WORK TO COMPLETE | Single out the lines of the material that contain "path" and copy them.

STORED DATA |
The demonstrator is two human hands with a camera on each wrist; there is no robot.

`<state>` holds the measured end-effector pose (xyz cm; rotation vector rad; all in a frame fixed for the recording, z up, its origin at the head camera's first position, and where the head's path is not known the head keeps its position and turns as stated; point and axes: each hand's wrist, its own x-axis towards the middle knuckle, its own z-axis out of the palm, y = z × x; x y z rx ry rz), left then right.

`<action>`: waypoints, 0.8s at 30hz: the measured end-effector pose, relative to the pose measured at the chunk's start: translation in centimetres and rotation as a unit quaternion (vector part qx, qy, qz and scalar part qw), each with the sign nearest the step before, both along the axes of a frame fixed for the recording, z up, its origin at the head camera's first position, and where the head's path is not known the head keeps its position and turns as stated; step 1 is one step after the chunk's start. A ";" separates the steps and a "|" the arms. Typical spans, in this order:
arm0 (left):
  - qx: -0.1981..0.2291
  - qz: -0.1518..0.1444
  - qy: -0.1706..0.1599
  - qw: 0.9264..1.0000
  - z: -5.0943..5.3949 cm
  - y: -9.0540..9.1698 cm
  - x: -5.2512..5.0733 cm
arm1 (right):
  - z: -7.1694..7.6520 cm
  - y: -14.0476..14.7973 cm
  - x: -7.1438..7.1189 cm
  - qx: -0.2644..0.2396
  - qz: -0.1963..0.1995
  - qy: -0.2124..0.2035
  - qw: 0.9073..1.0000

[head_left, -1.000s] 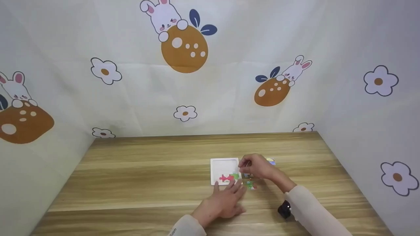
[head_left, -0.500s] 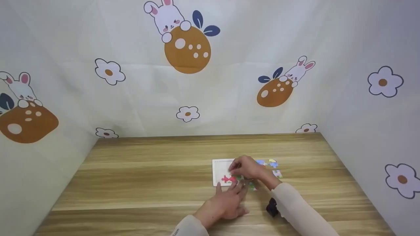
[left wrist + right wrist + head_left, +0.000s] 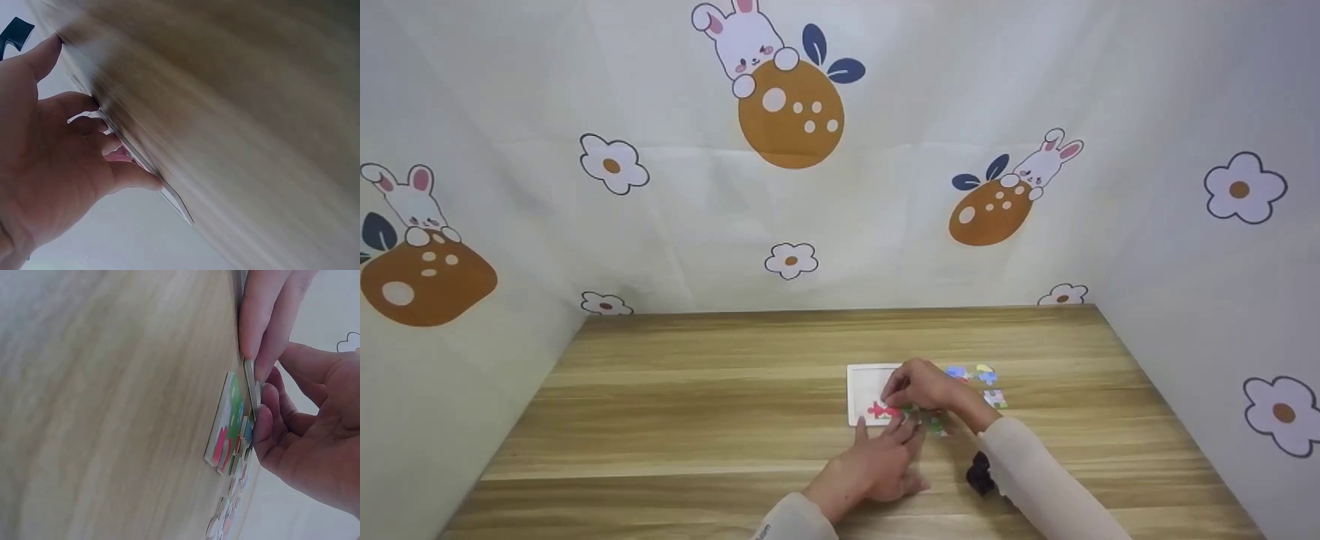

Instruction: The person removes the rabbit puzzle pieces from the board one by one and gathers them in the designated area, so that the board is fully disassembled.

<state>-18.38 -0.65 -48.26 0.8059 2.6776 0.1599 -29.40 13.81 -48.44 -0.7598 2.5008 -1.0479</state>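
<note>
A small white puzzle tray [image 3: 853, 394] lies on the wooden table, with red and green jigsaw pieces [image 3: 877, 410] along its near side. My left hand [image 3: 877, 465] rests with spread fingers on the tray's near edge; the left wrist view shows fingertips [image 3: 149, 179] along the thin rim. Over the tray's right half is my right hand [image 3: 926, 386], its thumb and index finger pinched together just behind the red piece. They hold a puzzle piece mostly hidden by the fingers. In the right wrist view, the right hand [image 3: 315, 422] is close beside the left fingers.
Loose jigsaw pieces [image 3: 986, 374] lie right of the tray, some partly under the right forearm. A green and red piece [image 3: 225, 422] lies close to the tray in the right wrist view. A black wrist camera [image 3: 980, 474] hangs by the right sleeve. Patterned cloth surrounds the table.
My right hand has moved left from the tray's right edge to above its inside, then lowered slightly toward the red piece. Loose pieces behind it came into view. The left hand stays on the tray edge.
</note>
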 end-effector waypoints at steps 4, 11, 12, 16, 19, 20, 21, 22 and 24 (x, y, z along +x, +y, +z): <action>0.006 0.003 -0.007 1.000 0.0 0.0 -0.1 | 0.0 0.0 0.1 -0.007 0.010 0.000 1.000; 0.009 0.010 -0.018 1.000 0.0 0.1 -0.1 | 0.3 0.0 0.3 -0.016 0.010 -0.019 1.000; 0.009 0.012 -0.016 1.000 0.1 0.1 -0.1 | 0.4 0.0 0.3 -0.018 0.009 -0.022 1.000; 0.009 0.014 -0.012 1.000 0.0 0.1 -0.1 | 0.5 -0.1 0.4 -0.021 0.007 -0.024 0.999; 0.010 0.015 -0.014 1.000 0.1 0.2 -0.1 | 0.5 -0.2 0.4 -0.022 0.008 -0.023 0.999; 0.010 0.016 -0.015 1.000 0.0 0.1 -0.1 | 0.5 -0.2 0.4 -0.023 0.008 -0.023 0.999; 0.010 0.016 -0.016 1.000 0.0 0.1 -0.1 | 0.5 -0.2 0.4 -0.024 0.007 -0.023 0.999; 0.009 0.016 -0.016 1.000 0.0 0.1 -0.1 | 0.5 -0.2 0.4 -0.024 0.006 -0.022 0.999; 0.006 0.015 -0.016 1.000 0.0 0.1 -0.2 | 0.6 -0.1 0.3 -0.027 0.004 -0.020 0.999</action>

TASK SOLUTION |
`<state>` holds the measured end-effector pose (xyz cm; rotation vector rad; all in a frame fixed for the recording, z up, its origin at the head camera's first position, and where the head's path is not known the head keeps its position and turns as stated; point and axes: each hand's wrist, its own x-axis towards the middle knuckle, its own z-axis out of the palm, y = z × x; x y z rx ry rz), left then right.
`<action>`: waypoints, 0.8s at 30hz: the measured end-effector pose, relative to the pose measured at the chunk's start: translation in centimetres and rotation as a unit quaternion (vector part qx, qy, qz and scalar part qw), each with the sign nearest the step before, both along the axes of a frame fixed for the recording, z up, its origin at the head camera's first position, and where the head's path is not known the head keeps its position and turns as stated; step 1 is one step after the chunk's start. A ";" separates the steps and a "|" the arms. Typical spans, in this order:

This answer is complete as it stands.